A lo largo del XIX se reclama una sociedad más igualitaria, donde el trabajo no sea alienante. No es una utopía teórica como sus predecesoras, está pensada para realizarse como demuestran algunos de los socialistas que la apoyan. Charles Fourier la materializa en comunidades llamadas falansterios, y Robert Owen en la Nueva Armonía, que dispuso del primer jardín de infancia y la primera biblioteca pública de Estados Unidos. Pero la pujante industrialización genera profundos desequilibrios socioeconómicos; y la producción en cadena que irrumpe a principios del XX los ahonda y refuerza el individualismo, el descontento y las protestas.

A cualquier precio

Al defender a ultranza un mañana perfecto, muchas ideologías y credos determinan que todo lo que o quien se le oponga debe ser eliminado a cualquier precio y por cualquier medio. Y convierten su prometida utopía en pesadilla. La lista es tan larga como la Historia. Los juicios de la Inquisición, las ejecuciones de la Comuna de París, las purgas estalinistas, los campos de exterminio de los Jemeres Rojos, las depuraciones y los linchamientos de la Revolución Cultural china, el macartismo de EE UU, las ejecuciones y limpiezas étnicas en las incontables guerras a lo largo de los siglos, el Holocausto…

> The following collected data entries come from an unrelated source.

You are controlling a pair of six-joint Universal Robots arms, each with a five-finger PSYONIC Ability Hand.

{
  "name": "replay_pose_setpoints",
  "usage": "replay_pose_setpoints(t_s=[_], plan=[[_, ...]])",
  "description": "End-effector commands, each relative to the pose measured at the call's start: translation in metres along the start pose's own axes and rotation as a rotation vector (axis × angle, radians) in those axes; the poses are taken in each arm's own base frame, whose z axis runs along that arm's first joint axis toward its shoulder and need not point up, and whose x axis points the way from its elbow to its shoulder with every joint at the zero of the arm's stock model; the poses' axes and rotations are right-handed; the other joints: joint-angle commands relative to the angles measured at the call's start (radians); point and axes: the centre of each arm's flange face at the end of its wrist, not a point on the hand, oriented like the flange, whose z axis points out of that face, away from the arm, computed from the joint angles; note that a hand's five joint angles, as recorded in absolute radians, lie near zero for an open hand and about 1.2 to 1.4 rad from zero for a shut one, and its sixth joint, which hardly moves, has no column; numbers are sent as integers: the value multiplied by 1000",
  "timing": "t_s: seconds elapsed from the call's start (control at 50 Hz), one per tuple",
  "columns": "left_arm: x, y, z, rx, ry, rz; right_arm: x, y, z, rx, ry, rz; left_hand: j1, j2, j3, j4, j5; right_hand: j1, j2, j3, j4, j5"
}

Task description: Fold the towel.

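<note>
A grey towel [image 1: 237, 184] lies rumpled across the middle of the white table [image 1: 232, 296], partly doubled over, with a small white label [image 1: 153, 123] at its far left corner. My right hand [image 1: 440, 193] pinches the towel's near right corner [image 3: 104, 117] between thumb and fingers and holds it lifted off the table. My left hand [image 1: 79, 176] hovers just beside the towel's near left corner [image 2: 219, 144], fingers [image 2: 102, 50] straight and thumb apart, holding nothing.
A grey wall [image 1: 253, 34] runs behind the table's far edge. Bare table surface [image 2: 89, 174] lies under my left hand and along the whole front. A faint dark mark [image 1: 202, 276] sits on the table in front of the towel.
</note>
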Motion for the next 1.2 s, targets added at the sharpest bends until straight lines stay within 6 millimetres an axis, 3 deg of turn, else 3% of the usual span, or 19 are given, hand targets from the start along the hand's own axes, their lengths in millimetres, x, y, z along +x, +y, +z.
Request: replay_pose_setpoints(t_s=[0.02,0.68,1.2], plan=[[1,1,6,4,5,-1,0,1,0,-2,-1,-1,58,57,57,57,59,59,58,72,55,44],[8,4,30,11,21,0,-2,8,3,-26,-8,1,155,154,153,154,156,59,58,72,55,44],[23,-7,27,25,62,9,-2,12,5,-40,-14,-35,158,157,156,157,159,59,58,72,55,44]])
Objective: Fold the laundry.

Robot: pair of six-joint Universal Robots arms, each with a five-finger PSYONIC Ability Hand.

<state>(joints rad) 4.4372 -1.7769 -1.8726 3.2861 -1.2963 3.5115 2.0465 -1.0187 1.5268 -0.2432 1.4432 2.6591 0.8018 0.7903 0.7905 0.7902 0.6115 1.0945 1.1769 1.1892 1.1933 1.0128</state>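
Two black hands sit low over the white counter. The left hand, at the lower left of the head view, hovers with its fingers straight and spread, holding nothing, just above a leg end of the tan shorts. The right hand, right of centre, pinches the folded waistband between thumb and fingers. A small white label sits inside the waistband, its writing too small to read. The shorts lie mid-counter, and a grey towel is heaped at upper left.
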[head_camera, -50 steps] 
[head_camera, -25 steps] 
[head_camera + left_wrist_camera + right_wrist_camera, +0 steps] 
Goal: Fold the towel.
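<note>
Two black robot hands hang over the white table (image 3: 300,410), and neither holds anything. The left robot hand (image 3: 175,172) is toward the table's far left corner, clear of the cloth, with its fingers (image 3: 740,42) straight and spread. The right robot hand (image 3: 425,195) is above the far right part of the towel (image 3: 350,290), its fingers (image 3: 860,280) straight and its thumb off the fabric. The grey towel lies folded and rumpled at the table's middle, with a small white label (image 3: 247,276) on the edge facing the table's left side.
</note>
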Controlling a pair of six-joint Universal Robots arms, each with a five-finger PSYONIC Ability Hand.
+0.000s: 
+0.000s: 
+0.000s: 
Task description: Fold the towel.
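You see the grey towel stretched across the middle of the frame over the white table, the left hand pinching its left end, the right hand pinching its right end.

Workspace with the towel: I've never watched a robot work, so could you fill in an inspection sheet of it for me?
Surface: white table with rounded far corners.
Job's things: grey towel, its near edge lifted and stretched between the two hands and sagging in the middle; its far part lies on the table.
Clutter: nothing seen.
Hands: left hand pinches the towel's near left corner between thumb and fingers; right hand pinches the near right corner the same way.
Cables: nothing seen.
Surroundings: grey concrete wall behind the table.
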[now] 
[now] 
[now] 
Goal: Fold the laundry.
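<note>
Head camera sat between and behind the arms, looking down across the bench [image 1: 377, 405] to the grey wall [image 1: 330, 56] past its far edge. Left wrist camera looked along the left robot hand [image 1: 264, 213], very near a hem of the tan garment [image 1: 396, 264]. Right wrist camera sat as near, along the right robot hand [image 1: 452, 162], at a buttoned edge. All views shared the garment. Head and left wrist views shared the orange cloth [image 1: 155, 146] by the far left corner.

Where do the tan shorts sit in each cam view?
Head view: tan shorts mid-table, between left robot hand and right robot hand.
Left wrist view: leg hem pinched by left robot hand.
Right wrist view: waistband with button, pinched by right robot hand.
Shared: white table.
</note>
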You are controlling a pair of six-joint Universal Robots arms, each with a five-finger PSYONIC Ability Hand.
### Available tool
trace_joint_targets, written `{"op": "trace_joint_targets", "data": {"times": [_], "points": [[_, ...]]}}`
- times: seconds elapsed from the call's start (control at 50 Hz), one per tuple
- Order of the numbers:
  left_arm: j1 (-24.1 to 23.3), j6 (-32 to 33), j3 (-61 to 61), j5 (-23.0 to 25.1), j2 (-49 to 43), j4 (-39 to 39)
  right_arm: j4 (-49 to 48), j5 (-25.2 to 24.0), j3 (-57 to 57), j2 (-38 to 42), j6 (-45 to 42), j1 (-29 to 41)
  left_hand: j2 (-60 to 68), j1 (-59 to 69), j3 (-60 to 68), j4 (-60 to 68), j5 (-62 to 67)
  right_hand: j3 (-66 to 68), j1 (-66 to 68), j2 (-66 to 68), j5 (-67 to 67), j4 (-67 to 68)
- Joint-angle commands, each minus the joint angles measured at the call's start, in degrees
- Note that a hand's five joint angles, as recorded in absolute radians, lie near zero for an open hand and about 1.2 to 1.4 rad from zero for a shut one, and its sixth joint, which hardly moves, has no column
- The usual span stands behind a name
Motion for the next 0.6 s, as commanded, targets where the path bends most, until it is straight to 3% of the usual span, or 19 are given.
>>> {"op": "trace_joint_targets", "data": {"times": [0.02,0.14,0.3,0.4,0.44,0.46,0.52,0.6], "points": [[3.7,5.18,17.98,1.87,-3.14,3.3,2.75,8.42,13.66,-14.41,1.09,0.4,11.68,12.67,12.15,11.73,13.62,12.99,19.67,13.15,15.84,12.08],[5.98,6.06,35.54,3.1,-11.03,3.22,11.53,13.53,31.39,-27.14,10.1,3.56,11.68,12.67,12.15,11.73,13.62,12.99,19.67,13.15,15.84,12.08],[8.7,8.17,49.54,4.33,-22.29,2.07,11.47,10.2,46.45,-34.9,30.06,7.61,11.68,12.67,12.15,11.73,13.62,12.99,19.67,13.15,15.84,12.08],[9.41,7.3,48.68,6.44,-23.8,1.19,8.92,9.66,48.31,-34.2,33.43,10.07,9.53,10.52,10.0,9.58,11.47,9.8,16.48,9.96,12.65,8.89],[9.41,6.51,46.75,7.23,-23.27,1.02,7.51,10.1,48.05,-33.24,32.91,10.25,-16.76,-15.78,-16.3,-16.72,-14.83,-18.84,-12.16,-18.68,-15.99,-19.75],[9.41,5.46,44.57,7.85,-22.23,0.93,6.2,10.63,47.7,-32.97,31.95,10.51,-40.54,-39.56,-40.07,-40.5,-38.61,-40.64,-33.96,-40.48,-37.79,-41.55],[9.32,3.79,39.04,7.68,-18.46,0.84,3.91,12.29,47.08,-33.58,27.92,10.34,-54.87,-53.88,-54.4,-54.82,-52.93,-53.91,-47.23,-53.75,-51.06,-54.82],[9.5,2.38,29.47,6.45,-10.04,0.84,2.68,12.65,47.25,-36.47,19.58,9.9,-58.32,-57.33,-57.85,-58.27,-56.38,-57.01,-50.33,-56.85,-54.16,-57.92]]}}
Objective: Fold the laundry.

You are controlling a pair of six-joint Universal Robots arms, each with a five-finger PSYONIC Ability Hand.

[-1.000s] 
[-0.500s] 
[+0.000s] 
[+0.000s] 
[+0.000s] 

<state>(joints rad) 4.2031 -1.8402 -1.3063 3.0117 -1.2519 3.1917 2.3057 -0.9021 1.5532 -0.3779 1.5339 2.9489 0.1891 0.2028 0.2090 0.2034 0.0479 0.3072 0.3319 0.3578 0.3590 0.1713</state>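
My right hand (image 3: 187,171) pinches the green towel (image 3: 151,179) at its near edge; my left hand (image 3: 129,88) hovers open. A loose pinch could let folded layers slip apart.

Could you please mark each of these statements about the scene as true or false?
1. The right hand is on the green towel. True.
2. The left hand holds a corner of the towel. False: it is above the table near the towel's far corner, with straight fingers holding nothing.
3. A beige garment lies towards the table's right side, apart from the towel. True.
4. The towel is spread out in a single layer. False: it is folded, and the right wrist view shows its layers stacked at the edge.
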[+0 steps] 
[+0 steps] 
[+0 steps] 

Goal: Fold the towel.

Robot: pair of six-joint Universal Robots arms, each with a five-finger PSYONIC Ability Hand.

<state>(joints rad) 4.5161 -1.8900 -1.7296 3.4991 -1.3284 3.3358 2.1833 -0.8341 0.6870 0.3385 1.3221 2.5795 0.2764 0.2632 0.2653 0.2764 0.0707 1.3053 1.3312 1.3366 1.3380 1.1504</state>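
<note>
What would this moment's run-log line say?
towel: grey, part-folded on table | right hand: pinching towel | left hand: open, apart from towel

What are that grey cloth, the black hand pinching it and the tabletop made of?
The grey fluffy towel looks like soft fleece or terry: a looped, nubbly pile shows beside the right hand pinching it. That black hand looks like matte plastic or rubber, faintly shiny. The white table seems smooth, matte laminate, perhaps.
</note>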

En 'La utopía nazi' (2006), Götz Aly explica cómo Hitler y los dirigentes del Reich compraron el silencio y la complicidad mayoritaria de los alemanes a cambio de seguridad y bienestar material. «El régimen supuso para la mayoría de los alemanes implicados un progreso económico evidente y se convencieron de que iban a tener buenas perspectivas de futuro». Los soldados destacados en el extranjero cobraban el salario íntegro; el 85% era para sus familias, que no pasaban hambre como en otros países. «El pillaje, el expolio de la Europa ocupada, el exterminio de los judíos y el saqueo de sus bienes permitieron al régimen mantener y asegurar el nivel de vida del pueblo alemán, que en una gran parte aceptó una utopía cimentada en el robo, el racismo y el asesinato».

«La historia del siglo XX es la historia de las utopías convertidas en campos de concentración», escribió Octavio Paz. Esos episodios arrastraron a Doris Lessing al desencanto. «Me he vuelto muy intolerante con las ideologías. Pertenezco a una generación de grandes sueños, de utopías de sociedades perfectas, y lo que ha ocurrido es que ha habido mucha sangre». Por el contrario, Mario Benedetti no se resigna a perderlas. «Cómo voy a creer que el mundo se quedó sin utopías, cómo voy a creer que la esperanza es un olvido, que el placer una tristeza». También las reivindica Ernesto Sábato, «porque solo quienes sean capaces de encarnarlas serán aptos para el combate decisivo, el de recuperar cuanto de humanidad hayamos perdido». Porque, como dice Paul Virilio, cuando se inventa el tren se inventa también el descarrilamiento. Y la ciencia ficción es una maestra alertándonos de ello.